▶ **Source records**
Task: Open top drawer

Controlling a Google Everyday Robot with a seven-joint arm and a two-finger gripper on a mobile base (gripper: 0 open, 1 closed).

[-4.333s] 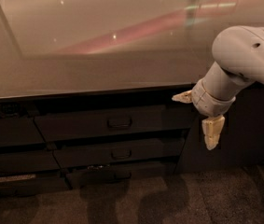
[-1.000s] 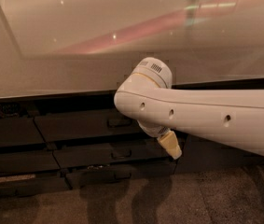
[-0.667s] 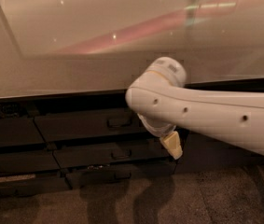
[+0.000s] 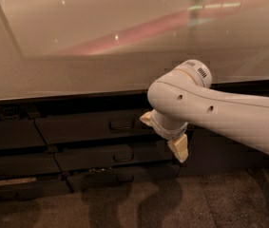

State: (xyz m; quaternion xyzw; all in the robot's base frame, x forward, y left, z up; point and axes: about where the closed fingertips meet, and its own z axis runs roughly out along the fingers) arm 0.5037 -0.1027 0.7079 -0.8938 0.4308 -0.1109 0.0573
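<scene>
Approach step: the gripper (image 4: 162, 133), fingers spread, hangs just beside the shut top drawer's (image 4: 77, 129) handle (image 4: 121, 125); next, pinch and pull.

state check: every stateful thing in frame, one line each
top drawer: shut, handle not gripped
middle drawer: looks shut
bottom drawer: looks shut
pincer: open, empty, just right of the top drawer's handle
</scene>
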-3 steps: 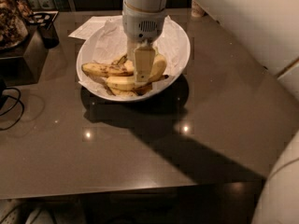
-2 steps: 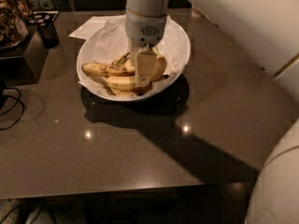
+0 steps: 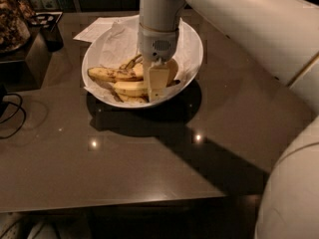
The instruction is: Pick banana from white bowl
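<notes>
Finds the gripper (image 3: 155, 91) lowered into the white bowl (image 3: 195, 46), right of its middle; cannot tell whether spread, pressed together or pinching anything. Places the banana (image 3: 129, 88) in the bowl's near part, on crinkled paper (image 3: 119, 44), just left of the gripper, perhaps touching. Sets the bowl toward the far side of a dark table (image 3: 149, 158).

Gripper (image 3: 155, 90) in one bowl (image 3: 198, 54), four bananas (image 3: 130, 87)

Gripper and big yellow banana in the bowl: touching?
Cannot tell. The camera view shows the gripper low in the white bowl, overlapping the banana and hiding any contact or gap.
</notes>
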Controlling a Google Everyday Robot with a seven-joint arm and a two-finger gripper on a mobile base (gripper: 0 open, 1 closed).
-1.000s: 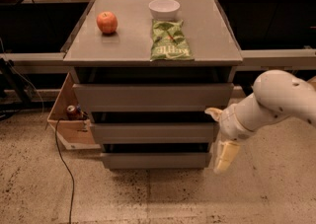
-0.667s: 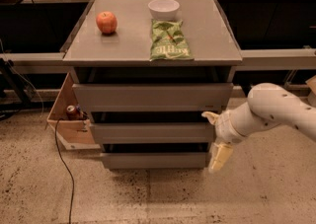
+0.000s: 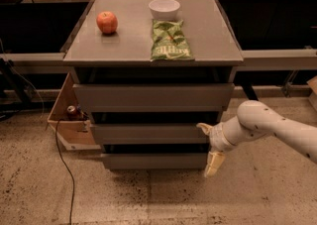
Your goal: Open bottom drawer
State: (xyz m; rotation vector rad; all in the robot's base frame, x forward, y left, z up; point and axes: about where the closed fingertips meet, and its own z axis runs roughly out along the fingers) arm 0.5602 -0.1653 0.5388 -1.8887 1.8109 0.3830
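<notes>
Over the last second the arm has swung in from the right and dropped a little, so the end effector [image 3: 209,146] now sits just off the right front corner of the cabinet instead of out beside it. Its fingers are spread wide apart, one above the other, and hold nothing. The upper one lies level with the right end of the middle drawer [image 3: 148,133], and the lower one [image 3: 214,162] hangs down just beside the right end of the bottom drawer [image 3: 153,160].

That drawer is the lowest of the three grey fronts, close to the floor. It looks shut, or very nearly so, though the dark gap above it makes this hard to be sure of. No part of the tray inside shows.

So the approach is nearly done and the pull has not begun. With no handle on the front, the lower finger probably has to hook the panel's edge first.

On the counter [image 3: 124,45], the apple [image 3: 107,22], bowl [image 3: 164,8] and chip bag [image 3: 170,40] (none of them part of the job) lie as they did.
</notes>
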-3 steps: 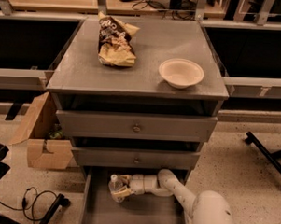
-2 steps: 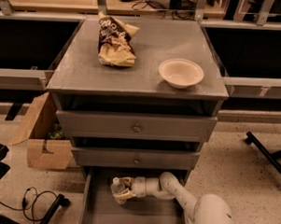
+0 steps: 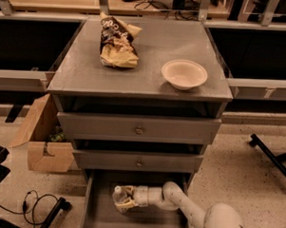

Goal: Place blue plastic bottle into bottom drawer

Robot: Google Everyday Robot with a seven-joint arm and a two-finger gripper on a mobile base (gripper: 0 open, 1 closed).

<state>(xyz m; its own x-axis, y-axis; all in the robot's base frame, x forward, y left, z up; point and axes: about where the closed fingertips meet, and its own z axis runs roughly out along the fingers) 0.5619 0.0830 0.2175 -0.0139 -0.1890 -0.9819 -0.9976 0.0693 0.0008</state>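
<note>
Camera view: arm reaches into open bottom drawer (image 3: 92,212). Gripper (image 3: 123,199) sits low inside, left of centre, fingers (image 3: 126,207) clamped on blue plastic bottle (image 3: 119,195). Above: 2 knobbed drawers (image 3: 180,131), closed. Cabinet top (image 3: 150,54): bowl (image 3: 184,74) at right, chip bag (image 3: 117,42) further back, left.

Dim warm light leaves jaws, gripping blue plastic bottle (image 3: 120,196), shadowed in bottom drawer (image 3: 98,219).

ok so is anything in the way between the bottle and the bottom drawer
Nothing visible. The gripper holds the blue plastic bottle inside the open bottom drawer, toward its left rear, and no other object shows beneath or around the bottle.
</note>
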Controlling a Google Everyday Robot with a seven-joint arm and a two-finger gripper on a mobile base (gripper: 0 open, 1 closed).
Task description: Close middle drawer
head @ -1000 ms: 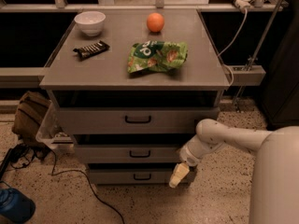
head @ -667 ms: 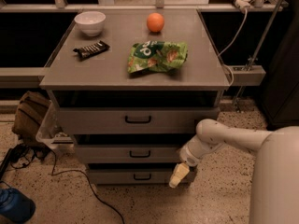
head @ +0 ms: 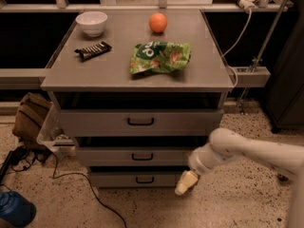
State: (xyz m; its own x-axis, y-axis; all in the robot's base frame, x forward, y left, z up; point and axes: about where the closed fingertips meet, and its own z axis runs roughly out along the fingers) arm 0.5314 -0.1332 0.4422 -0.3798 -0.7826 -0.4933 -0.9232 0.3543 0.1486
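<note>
Speckled floor lies beneath the white arm's cream-tipped gripper [head: 185, 183], low by the right end of the grey bottom drawer [head: 114, 179]; whether it is parted or closed cannot be told. Just up-left, the middle drawer [head: 109, 156], a long grey low-fronted panel with a small black bar handle, faces the camera. Its long axis runs left-right, under the taller grey top drawer [head: 95, 122]: three drawers. The grey table [head: 66, 75] carries one white bowl [head: 91, 22], one orange [head: 158, 22], one green crisp bag [head: 160, 57] and one dark wrapped bar [head: 93, 50]. Nothing has shifted since the earlier frame

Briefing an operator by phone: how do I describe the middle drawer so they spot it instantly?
Find the grey cabinet with snacks on top; three grey drawers stack down its front. The middle drawer has a low front with a small black bar handle, under the taller top drawer and above the bottom drawer, beside whose right end the robot's cream gripper hangs.
</note>
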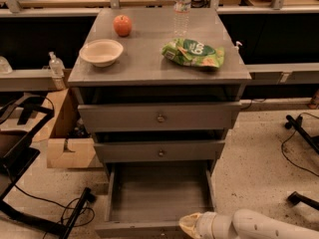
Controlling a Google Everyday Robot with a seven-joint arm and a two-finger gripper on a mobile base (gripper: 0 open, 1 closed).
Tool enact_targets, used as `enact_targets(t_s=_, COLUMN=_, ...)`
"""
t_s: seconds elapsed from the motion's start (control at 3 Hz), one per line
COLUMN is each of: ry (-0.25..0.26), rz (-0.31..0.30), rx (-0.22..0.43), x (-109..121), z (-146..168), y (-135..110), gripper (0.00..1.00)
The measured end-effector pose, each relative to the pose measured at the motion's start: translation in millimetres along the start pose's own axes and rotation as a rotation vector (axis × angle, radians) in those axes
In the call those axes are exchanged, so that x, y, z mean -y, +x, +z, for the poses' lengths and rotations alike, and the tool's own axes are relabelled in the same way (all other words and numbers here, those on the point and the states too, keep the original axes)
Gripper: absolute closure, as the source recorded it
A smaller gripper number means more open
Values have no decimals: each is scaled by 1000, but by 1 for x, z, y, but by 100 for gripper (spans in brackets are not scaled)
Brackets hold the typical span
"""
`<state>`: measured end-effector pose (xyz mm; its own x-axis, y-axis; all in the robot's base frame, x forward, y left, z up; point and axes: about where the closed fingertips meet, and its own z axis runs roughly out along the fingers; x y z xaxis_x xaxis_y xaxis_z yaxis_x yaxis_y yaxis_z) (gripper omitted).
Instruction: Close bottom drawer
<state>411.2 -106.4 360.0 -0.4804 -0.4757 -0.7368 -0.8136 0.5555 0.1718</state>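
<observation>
Camera view looks down on a grey-painted wooden cabinet (159,71) with three drawers, standing on a speckled floor (254,158). From my station I see the bottom drawer (159,195), grey wood and the narrowest of the three, pulled far out toward the camera. Its bare inside is in plain sight and its front panel runs along the lower edge of the view. The widest grey drawer front (159,117) and the mid-width grey drawer front (159,152) above it each show a small round metal knob and sit slightly out from the carcass.

My cream-tipped gripper (188,224), on its white arm (249,225), comes in from the lower right and sits at the right part of that front panel. I cannot tell whether it is spread or pressed together, nor whether it touches the wood.

On the cabinet top rest a red apple (122,25), a pale round bowl (101,52), a green crinkled snack bag (193,53) and a clear plastic water bottle (182,4).
</observation>
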Motion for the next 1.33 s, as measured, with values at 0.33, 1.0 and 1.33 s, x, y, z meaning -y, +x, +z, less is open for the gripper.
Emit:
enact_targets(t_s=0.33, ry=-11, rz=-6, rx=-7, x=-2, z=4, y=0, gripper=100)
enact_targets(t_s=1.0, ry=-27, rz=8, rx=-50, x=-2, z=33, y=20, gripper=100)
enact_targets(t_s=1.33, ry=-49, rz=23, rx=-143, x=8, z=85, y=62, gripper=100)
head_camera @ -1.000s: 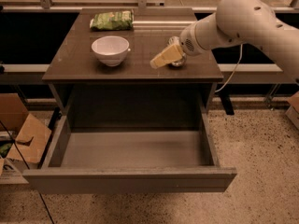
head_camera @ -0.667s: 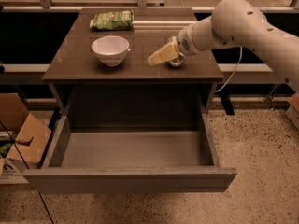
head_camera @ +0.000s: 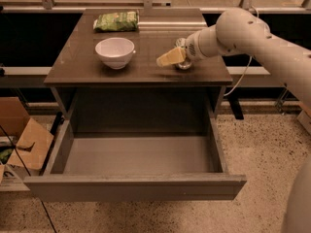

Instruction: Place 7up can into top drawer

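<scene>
The 7up can (head_camera: 183,65) stands on the right part of the dark brown table (head_camera: 77,67). Only its silver ends show, because the wrist covers most of it. My gripper (head_camera: 169,58) is at the can's left side, just above the tabletop, with its cream tip pointing left toward the bowl. The top drawer (head_camera: 138,155) is pulled fully out below the table. Its grey floor holds nothing.
A white bowl (head_camera: 115,51) sits on the table left of the gripper. A flat green snack bag (head_camera: 116,21) lies at the back. Cardboard boxes (head_camera: 22,142) stand on the floor at the left. My arm (head_camera: 272,47) reaches in from the right.
The gripper and forearm have shifted slightly to the left at the can. The can, bowl and drawer have not moved.
</scene>
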### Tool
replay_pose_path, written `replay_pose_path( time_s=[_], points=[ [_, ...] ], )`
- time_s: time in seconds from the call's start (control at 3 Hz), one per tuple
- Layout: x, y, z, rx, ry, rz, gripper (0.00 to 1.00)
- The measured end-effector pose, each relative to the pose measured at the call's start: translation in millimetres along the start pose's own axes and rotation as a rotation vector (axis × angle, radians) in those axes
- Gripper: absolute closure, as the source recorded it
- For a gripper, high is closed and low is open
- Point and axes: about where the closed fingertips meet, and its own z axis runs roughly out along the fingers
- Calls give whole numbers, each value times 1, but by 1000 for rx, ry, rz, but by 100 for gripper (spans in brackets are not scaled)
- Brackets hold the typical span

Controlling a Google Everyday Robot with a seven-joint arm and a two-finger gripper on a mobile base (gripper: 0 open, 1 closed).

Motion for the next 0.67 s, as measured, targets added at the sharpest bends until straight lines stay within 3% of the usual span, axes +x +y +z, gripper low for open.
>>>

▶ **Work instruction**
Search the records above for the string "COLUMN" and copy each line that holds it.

▶ **Task answer**
Tool enact_targets, used as `enact_targets(t_s=_, COLUMN=_, ...)`
COLUMN is each of: ry (-0.25..0.26), rz (-0.31..0.30), rx (-0.22..0.43), x (-109..121), z (-146..168), y (-135..110), gripper (0.00..1.00)

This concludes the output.